Balski, który w ostatnim pojedynku w czerwcu znokautował w 4. rundzie byłego pretendenta do tytułu mistrza świata Łukasza Janika, otrzymał zaproszenie od Mateusza Borka do "Osady Śnieżka" w Łomnicy k. Karpacza na wspólne treningi z Adamkiem i jego trenerem Currenem. Amerykański szkoleniowiec jest zachwycony Balskim: - To świetny dzieciak, jest bardzo pilnym uczniem. Zostaje po treningach, by podglądać Tomasza Adamka, słucha, co się do niego mówi, zadaje też dużo pytań. Chłonie wiedzę i nie mam wątpliwości, że będzie mistrzem świata - mówi nam Curren.

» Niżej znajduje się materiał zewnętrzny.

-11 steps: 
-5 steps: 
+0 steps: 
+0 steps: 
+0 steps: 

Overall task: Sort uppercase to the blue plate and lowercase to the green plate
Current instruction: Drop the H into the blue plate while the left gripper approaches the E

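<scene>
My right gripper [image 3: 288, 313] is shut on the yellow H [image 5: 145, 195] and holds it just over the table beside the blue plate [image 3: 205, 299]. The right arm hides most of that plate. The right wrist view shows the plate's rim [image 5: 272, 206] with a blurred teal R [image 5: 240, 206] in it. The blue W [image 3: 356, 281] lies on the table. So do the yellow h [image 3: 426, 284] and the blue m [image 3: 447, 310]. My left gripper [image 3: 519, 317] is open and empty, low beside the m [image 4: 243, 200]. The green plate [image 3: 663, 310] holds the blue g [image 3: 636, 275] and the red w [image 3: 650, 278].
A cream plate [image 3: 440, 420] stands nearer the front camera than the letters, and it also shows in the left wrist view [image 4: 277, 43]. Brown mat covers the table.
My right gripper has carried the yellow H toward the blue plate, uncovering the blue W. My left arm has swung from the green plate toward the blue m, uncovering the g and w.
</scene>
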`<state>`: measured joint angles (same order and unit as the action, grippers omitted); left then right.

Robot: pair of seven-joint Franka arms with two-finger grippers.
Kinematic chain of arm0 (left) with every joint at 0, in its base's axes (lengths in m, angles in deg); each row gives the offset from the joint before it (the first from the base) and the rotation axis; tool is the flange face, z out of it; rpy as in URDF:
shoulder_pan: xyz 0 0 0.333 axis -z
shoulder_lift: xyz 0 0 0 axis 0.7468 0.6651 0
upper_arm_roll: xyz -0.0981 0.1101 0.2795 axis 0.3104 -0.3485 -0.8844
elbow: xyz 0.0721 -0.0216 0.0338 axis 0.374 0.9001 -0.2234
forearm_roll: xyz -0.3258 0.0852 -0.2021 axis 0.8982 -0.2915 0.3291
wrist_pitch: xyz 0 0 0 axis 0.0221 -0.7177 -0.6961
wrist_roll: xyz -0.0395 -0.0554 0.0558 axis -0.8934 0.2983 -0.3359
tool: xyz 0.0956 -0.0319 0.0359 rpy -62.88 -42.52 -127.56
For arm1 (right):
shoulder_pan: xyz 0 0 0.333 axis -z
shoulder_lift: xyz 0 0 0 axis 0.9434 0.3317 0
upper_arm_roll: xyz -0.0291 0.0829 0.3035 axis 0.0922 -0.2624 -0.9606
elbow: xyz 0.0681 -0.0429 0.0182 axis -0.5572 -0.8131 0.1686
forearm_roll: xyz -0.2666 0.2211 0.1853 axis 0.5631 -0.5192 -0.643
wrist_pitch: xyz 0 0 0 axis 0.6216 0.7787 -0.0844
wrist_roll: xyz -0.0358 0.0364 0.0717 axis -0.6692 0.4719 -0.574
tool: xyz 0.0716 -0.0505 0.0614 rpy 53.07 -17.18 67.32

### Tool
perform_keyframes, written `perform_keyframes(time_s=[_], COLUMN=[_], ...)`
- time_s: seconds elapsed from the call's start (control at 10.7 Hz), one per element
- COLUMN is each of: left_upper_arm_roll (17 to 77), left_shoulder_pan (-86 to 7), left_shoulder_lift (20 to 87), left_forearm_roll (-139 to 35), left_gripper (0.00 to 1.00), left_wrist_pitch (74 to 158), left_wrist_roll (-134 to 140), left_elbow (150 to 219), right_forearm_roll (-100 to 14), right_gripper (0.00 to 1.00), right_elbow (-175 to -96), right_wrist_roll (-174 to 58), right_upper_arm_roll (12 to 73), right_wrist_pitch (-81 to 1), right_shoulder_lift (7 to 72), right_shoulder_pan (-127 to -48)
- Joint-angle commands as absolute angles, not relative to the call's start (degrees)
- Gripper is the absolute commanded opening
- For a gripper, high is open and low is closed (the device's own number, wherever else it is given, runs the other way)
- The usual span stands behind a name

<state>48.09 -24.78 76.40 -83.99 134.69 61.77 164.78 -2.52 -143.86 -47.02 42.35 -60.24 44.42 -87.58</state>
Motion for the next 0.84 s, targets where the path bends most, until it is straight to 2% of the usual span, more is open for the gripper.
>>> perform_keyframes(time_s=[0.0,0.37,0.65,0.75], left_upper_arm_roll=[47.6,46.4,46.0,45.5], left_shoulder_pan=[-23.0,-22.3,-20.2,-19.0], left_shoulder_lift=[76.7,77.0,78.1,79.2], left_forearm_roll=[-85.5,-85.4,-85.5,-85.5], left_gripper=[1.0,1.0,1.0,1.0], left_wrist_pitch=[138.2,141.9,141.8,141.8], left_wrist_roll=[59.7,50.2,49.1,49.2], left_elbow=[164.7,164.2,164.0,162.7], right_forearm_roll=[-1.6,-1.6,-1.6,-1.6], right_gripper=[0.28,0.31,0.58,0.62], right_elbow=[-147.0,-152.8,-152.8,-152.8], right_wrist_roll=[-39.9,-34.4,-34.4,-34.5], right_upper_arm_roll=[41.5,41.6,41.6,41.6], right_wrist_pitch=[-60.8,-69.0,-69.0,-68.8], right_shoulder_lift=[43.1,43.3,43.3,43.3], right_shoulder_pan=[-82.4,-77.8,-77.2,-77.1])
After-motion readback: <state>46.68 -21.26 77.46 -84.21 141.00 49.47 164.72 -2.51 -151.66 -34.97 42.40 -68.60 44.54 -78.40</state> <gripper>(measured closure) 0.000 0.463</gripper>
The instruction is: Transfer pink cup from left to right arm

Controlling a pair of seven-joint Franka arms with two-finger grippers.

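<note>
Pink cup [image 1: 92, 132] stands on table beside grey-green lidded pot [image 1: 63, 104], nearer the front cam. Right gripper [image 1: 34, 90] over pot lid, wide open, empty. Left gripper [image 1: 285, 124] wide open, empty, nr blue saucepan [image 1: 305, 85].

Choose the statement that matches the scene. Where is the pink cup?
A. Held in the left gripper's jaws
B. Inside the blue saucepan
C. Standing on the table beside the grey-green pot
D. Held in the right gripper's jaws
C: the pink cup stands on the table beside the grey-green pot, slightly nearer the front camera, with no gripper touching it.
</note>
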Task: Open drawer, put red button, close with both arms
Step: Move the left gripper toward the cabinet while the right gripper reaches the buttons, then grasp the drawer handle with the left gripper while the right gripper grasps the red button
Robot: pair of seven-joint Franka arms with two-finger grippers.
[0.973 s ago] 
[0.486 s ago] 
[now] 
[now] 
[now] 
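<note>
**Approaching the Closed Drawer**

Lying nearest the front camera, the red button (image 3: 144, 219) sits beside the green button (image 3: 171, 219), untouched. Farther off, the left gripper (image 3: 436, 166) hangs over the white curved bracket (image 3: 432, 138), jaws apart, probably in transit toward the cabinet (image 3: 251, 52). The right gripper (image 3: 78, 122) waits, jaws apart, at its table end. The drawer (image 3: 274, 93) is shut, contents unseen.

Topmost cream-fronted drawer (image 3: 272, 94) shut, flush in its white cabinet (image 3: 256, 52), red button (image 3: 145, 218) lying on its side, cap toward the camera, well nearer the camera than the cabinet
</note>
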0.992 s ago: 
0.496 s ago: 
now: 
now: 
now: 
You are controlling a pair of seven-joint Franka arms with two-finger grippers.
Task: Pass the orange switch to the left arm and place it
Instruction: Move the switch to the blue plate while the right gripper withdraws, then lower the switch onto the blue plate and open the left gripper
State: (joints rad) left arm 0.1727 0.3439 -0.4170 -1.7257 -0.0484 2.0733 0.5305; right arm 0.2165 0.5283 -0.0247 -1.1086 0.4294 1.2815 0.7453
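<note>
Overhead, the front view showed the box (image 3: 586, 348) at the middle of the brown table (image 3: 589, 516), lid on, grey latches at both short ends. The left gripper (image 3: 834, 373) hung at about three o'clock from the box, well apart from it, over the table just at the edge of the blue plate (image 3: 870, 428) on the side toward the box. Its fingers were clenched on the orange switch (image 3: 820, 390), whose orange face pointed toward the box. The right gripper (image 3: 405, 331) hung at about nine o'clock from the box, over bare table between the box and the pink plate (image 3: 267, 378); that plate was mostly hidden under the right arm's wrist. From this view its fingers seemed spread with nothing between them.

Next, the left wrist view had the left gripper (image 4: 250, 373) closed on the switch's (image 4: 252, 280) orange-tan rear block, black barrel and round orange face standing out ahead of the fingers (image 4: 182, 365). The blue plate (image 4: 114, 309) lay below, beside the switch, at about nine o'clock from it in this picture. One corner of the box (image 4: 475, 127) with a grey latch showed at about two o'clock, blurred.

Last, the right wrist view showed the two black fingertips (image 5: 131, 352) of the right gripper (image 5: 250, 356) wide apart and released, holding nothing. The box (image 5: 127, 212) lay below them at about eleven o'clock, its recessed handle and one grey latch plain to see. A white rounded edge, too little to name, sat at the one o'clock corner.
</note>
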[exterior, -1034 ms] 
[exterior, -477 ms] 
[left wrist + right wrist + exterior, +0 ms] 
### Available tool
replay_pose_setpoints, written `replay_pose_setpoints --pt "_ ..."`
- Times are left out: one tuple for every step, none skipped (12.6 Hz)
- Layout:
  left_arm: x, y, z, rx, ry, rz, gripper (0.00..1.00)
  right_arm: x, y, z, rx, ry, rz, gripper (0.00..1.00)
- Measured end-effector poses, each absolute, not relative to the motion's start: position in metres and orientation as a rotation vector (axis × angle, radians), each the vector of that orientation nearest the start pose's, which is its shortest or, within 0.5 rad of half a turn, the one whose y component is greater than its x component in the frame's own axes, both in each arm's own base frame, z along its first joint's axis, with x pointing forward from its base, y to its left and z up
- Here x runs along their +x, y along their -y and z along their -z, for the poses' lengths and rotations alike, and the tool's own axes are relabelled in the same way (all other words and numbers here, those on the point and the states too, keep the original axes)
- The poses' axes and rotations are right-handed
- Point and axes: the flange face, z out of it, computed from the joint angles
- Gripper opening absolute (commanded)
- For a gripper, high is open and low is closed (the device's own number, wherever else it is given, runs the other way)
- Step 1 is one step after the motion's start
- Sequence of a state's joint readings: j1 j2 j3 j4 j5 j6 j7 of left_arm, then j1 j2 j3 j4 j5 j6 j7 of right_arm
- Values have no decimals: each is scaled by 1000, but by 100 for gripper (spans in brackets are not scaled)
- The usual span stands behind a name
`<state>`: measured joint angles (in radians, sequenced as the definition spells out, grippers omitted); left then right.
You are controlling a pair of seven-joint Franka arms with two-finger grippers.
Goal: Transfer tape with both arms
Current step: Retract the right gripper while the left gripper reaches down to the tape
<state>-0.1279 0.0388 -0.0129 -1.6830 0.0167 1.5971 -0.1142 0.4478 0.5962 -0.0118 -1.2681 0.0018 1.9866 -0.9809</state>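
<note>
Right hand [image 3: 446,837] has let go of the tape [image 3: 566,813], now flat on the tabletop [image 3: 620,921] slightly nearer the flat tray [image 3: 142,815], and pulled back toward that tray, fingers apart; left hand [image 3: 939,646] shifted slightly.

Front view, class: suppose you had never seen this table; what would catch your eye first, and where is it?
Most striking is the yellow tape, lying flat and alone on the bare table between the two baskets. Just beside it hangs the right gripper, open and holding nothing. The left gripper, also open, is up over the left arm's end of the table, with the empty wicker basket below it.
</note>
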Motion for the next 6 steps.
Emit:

- Cieszę się z tych słów, ale wiem, że wciąż popełniam wiele błędów i przede mną dużo nauki - mówi pokornie Balski, który w przyszłym roku wyleci na treningi z Currenem na Florydę. - Widzę, jak Adam rozwija się każdego dnia i dobrze byłoby to kontynuować - mówi szkoleniowiec, który w przeszłości trenował byłego mistrza świata WBC wagi lekkiej Steviego Johnstona. - Treningi z Gusem są bardzo intensywne, ale podobają mi się. Wylot na Florydę? Pewnie, że bym chciał, ale najpierw trzeba wygrać w Częstochowie - tłumaczy Balski.